Do they think networks went down, causing the issue? Do they understand that this security software is designed to protect endpoints from malware and viruses, not to ensure service availability? Do they understand the issue was caused by a faulty update, not a cyber attack?
The same correspondent then followed up with another post, stating
‘It appears that the so-called “Blue Screen of Death” that computers are suffering means that each one needs to get “hands on keyboards treatment”.
That is, it appears to be not something that can be fixed with a central command from an IT administrator in a firm’s HQ. They will need to go and reboot each and every computer.’
There are several issues with this post.
Firstly, a reboot itself will not fix this issue. I can only imagine the number of people who read this, sitting at their desks with their computer displaying a BSoD and attempting to reboot their machine, only to realise nothing had changed.
Secondly, these inaccessible critical services are hosted on primarily virtualised servers, not installed on bare metal. Therefore, you can actually remedy this part of the issue from a desk in an IT department without physically interacting with each endpoint.
The third issue is that there actually is an alternative way to resolve this issue that I did not see mentioned online. This was to restore from a backup. Configured correctly, Veeam is an example of a fantastic product for backing up and restoring virtual servers that would have been able to help restore critical services quickly. I assume this is what some engineers chose to do to remedy the issue. After years of crypto locker attacks, organisations should have a backup and restore process in place for their servers, where backups are stored offsite and offline.
The widespread reporting of inaccurate information on this incident is concerning. It highlights the need for better education on IT infrastructure and cybersecurity, not just for the general public but also for journalists and news correspondents.
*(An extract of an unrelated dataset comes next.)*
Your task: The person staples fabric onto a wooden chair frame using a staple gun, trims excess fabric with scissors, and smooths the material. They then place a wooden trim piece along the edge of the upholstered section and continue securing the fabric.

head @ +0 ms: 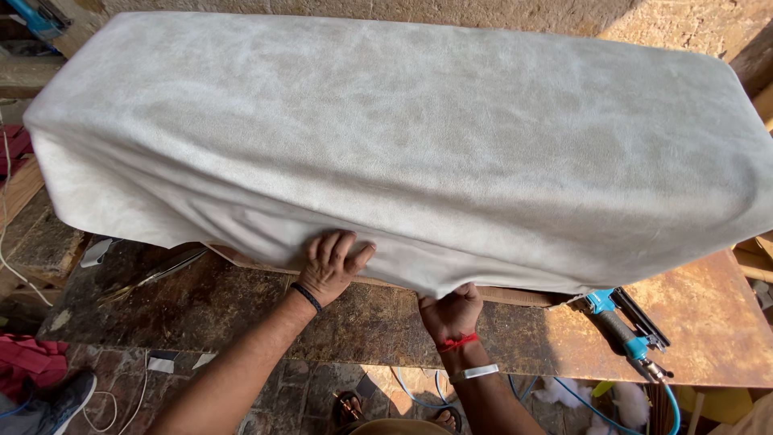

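Observation:
A long padded cushion draped in pale grey suede-like fabric (403,137) lies across a worn wooden workbench (241,310). My left hand (330,262) presses flat on the fabric's lower front edge, fingers spread, a black band on the wrist. My right hand (451,310) pinches the hanging fabric hem just to the right, pulling it down; that wrist carries a red thread and a silver bracelet. A wooden frame edge (515,296) shows under the fabric beside my right hand.
A blue pneumatic staple gun (624,322) with a blue air hose (664,403) rests on the bench at the right. Scissors (157,274) lie at the left under the fabric edge. White stuffing scraps (624,403) and tiled floor show below; red cloth (28,358) sits lower left.

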Motion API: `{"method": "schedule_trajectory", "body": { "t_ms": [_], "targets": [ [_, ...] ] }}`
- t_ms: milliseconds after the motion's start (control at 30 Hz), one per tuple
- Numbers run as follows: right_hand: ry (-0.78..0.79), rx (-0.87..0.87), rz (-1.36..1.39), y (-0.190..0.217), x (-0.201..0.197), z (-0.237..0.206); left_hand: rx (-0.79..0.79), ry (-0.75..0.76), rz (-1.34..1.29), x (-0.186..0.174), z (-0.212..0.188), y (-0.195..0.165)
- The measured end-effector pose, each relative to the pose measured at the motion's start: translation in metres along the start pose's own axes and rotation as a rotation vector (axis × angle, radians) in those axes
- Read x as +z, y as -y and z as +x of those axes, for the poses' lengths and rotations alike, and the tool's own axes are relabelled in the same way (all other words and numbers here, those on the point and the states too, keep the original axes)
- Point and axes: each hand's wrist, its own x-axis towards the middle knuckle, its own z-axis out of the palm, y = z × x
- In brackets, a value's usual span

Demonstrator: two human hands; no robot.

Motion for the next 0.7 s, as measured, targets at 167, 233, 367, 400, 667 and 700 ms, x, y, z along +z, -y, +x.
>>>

The final point I want to make is that this incident highlights the dangers of relying on a single point of failure. Choosing to use a product like CrowdStrike Falcon and then configuring it to instantly update on your production servers and user workstations makes CrowdStrike Falcon a single point of failure for your whole IT infrastructure, with no easy way to mitigate any faulty updates, such as the one released today. The decision to update all of your endpoints as soon as possible is the decision that incidents such as today’s are an acceptable risk.
Of course, you could have no endpoint security solution, but that is an even worse decision than accepting Crowdstrike as a single point of failure.
There is a middle ground, though, such as staggering the release of updates to test servers and a small batch of user workstations and then releasing updates to your remaining endpoints after some time. This allows you time to detect any issues with the test endpoints and halt any updates to the remaining endpoints. Your endpoint security software may not be updated instantly. Still, you feel more assured that it will not cause any issues when updated on the servers hosting your critical services.
While it’s tempting to assign all the blame to Crowdstrike for the outage, and they should absolutely take their fair share, an issue still lies in the broader management of cybersecurity. Organisations must prioritise robust security measures over mere compliance, testing updates in controlled environments before broad deployment. Regulators also need to ensure their frameworks do more good than harm. Let’s use this incident as a catalyst for building more resilient and secure IT infrastructures.